В. Бабенко. Долгое одночасье

В шестидесятые мы зачитывались Ремарком. Ремарк был кумиром. Не знать Ремарка было стыдно.

Говоря «мы», я имею в виду не все население Советского Союза и даже не все свое поколение, а довольно широкий круг молодых людей, неравнодушных к литературе, охочих до хорошего чтения и жадно набрасывавшихся на переводные романы и сборники рассказов.

«Три товарища» у многих была настольной книгой (девушки, конечно же, плакали над смертью Пат), мы цитировали «Время жить и время умирать», размышляли над «Триумфальной аркой» и, разумеется, высоко ценили «На Западном фронте без перемен».

Мы полагали «На Западном фронте…» первым правдивым романом о Первой мировой, ну, может быть, одновременным с «Прощай, оружие» Хемингуэя («Огонь» Барбюса почему-то попадал в руки позднее). Не многие знали, что этот роман был переведен на русский язык в год его создания — 1929-й, и мы считали первой публикацией лениздатовский перевод Ю. Афонькина 1959 года. Я до сих пор бережно храню переиздание этой книги, вышедшее в Петрозаводске год спустя.

Мы не очень хорошо знали биографию Ремарка и тем более историю его творчества. (Эта история, кстати, и сегодня известна немногим — до сих пор ходит легенда о фамилии Крамер, написанной наоборот.) Для нас он просто был Великим Писателем, а «На Западном фронте без перемен» мы уверенно считали первым романом Ремарка. Вообще — первым произведением. Первым — и сразу мастерским.

В молодой литературной (или окололитературной) среде была даже мифология, вызванная этим романом, — вот, мол, как входят в литературу гении: в одночасье. Вчера еще не было никакой книги, не было писателя, а сегодня — пожалуйста: мощный роман, о котором все говорят, который все читают и который даже сжигают (в нацистской Германии книги Ремарка были запрещены, и 10 мая 1933 года они действительно пылали в кострах на площадях Берлина — среди многих других хороших книг).

Настоящий писатель должен вспыхивать, как новая звезда, считали мы.
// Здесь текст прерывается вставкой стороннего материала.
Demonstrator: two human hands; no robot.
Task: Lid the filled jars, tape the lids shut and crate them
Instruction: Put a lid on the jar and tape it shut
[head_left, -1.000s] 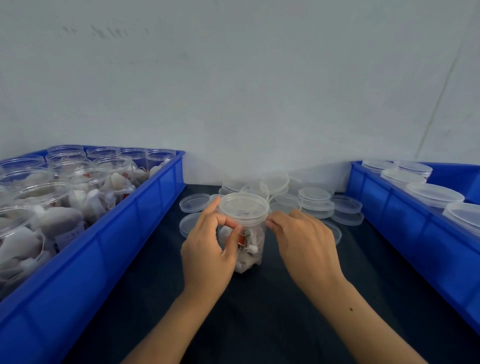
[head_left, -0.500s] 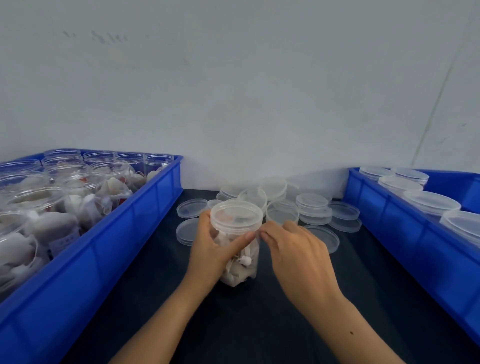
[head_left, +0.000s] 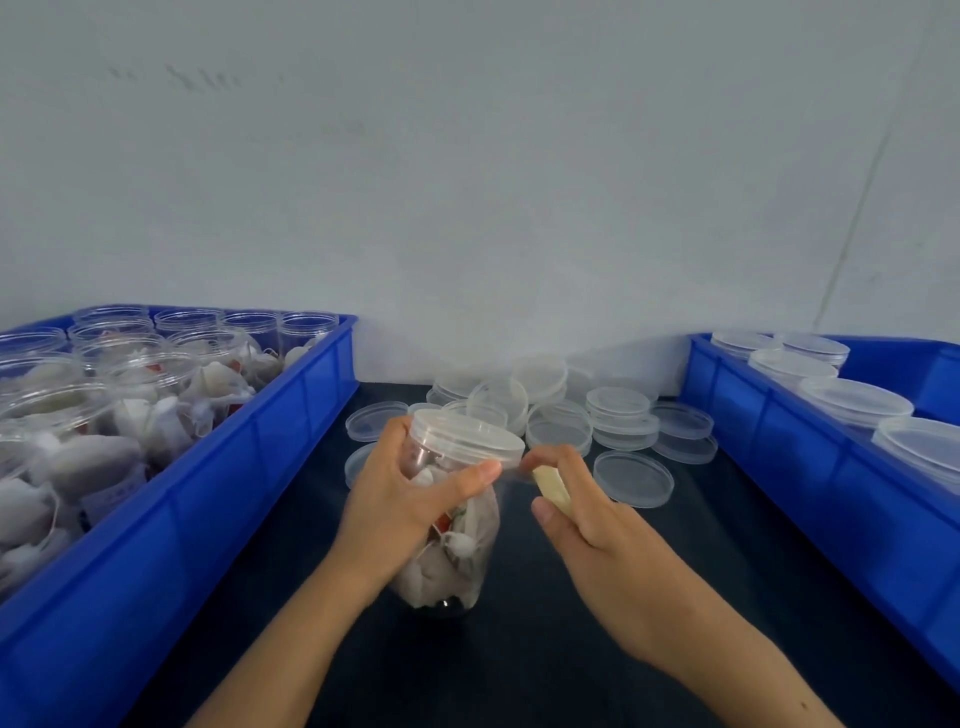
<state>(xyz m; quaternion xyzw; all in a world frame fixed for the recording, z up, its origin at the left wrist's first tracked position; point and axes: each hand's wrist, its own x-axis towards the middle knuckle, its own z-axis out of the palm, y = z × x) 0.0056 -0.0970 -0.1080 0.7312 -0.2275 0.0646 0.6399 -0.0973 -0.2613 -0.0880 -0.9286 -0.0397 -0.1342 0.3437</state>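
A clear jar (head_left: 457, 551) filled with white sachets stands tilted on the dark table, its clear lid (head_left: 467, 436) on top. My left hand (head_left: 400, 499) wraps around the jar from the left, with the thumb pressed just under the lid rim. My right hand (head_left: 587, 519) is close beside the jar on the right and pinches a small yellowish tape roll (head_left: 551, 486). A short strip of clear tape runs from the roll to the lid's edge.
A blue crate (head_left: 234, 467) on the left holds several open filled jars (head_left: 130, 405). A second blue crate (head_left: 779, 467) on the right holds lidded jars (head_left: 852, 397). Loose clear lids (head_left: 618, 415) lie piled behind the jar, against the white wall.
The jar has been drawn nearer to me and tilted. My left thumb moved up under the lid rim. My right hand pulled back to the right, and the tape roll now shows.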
Гении после первой же книги «просыпаются знаменитостями», а ремесленники после любой книги просыпаются ремесленниками.

На самом деле — и это унылая правда, — «одночасьев» в литературе не бывает…

Если бы ко мне, редактору с тридцатилетним стажем, пришел молодой автор и предложил издать рассказы, собранные в этой книге, я, пожалуй, отправил бы его восвояси. «Молодой человек, — сказал бы я ему, — в литературе не так уж много правил, и они довольно просты. Например, следует писать о том, что хорошо знаешь, и не следует писать о том, о чем не имеешь ни малейшего представления…»

Впрочем, если бы я, когда-то начинающий литератор, пришел в свои двадцать лет к Ремарку, он тоже, скорее всего, погнал бы меня далеко. И тоже нашел бы для этого причины, хотя, может быть, и отличные от моих. (Удивительнее всего то, что я действительно мог прийти в свои двадцать лет к Ремарку — правда, чисто теоретически. Летом 1970 года я был на стажировке в Германии, разумеется, Восточной. А для Ремарка это было последнее лето жизни — он лежал в клинике в швейцарском городе Локарно. Расстояние между нами измерялось несколькими сотнями километров. Однако дистанция была не только географическая, не только возрастная и не только клиническая — она была прежде всего политическая. Советскому человеку, пусть даже поклоннику Ремарка, нечего было делать в Локарно. А уж тяжело больному писателю и вовсе не было дела до молодых литераторов из России.) В жизни и литературе симметрия встречается не так уж часто, но в данном случае она напрашивается — хотя бы справедливости ради.

Если бы ко мне, как к редактору и издателю, пришел молодой автор со своими рассказами, собранными в этой книге, я, конечно же, остался бы в рамках корректности, но, скорее всего, не смог бы удержаться от толики яда при разборе произведений.

«Молодой человек, — сказал бы я, — уж если вы описываете Китай, где вы никогда не были, й тем более Древний Китай, я имею в виду рассказ «Испытание Куна», то будьте любезны наряжать китайцев в свойственную им одежду. Кимоно и оби носят японки, а вовсе не китаянки.